Part one of this article explained the theory of how an etalon works and air-spaced etalons. I think it would be good to review the basic theory very quickly and then we can jump into some solid etalons. If you would like some more background on etalon theory see Part 1.
An etalon, known as a Fabry-Perot etalon, is made from two very precisely made partially reflective mirrors placed very close together forming a cavity. The mirrors set up a resonance condition inside the cavity. If the gap distance divided by the half wavelength of light is an integer, the light is transmitted and if not, it is reflected. If our input source is white light and we look at the spectrum we see spikes that look like a comb. An etalon is also known as a comb filter.
Since we are only interested in one of the spikes we need to provide additional filters to remove the unwanted bands. The quality of an etalon is measured by the parameters of Free Spectral Range (FSR) and Finesse. The FSR controls the distance between the peaks and is primarily controlled by the gap thickness between the two mirrors. Smaller gaps between the mirrors increase the line separation and make choosing a trim filter to block the unwanted peaks (bands) easier and cheaper.
The Finesse controls how wide the bands are and how well the filter blocks off band. A very high finesse (ie 30) makes for a very narrow band. Solar astronomers measure bandwidth as Full Width Half Maximum (FWHM). To measure FWHM we measure the width at half the height of the peak in Angstroms. Solid etalons are sold from .2 A to .7 A in bandwidth. Finesse is controlled by the parameters of surface finish, flatness, parallelism and reflectivity. This is very important and we will get back to it later so remember, for low bandpasses: surface finish, flatness, parallelism and reflectivity.
A very narrow bandwidth (.2A to .4A) shows more contrast on the H-alpha details above the solar disk. It also allows for studies of Doppler shifted gasses moving towards or away from the observer.

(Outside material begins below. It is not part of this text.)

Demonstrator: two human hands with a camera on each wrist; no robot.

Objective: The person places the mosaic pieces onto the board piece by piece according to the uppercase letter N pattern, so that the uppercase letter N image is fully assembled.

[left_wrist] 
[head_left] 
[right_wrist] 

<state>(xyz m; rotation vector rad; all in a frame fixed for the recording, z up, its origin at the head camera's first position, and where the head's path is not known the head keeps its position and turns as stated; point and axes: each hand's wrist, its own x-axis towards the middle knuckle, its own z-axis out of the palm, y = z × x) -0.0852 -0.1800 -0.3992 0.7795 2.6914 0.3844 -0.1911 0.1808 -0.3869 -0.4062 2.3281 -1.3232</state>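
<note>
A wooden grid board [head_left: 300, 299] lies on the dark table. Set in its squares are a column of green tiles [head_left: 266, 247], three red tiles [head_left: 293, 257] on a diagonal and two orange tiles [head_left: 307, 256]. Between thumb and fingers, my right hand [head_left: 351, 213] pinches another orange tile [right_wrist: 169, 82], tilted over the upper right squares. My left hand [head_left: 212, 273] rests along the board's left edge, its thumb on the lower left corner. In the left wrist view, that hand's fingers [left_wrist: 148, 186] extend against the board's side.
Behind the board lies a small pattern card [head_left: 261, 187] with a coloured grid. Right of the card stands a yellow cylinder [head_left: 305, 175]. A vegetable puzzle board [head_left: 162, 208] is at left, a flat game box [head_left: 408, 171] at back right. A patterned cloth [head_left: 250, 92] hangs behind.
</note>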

One very notable difference between air-spaced etalons and solid etalons is that solid etalons change their center frequency with temperature to a much greater degree than air-spaced etalons. More expensive solid etalons are temperature controlled and can be tuned at or near the ideal frequency without tilting. Un-heated models require tilting the etalon to tune the filter to the H-alpha band at different frequencies.
Birefringence
Some materials exhibit a very special optical property called birefringence. Because of the crystalline structure of these materials they have a different index of refraction on one polarization axis from the other. The axis that this effect occurs on is defined as the optical axis. Calcite and Quartz are two minerals that exhibit birefringence and have been in use in solar telescopes for at least 80 years. Mica is also birefringent which is very important to this discussion. Although its birefringence is not utilized the design needs to compensate for it.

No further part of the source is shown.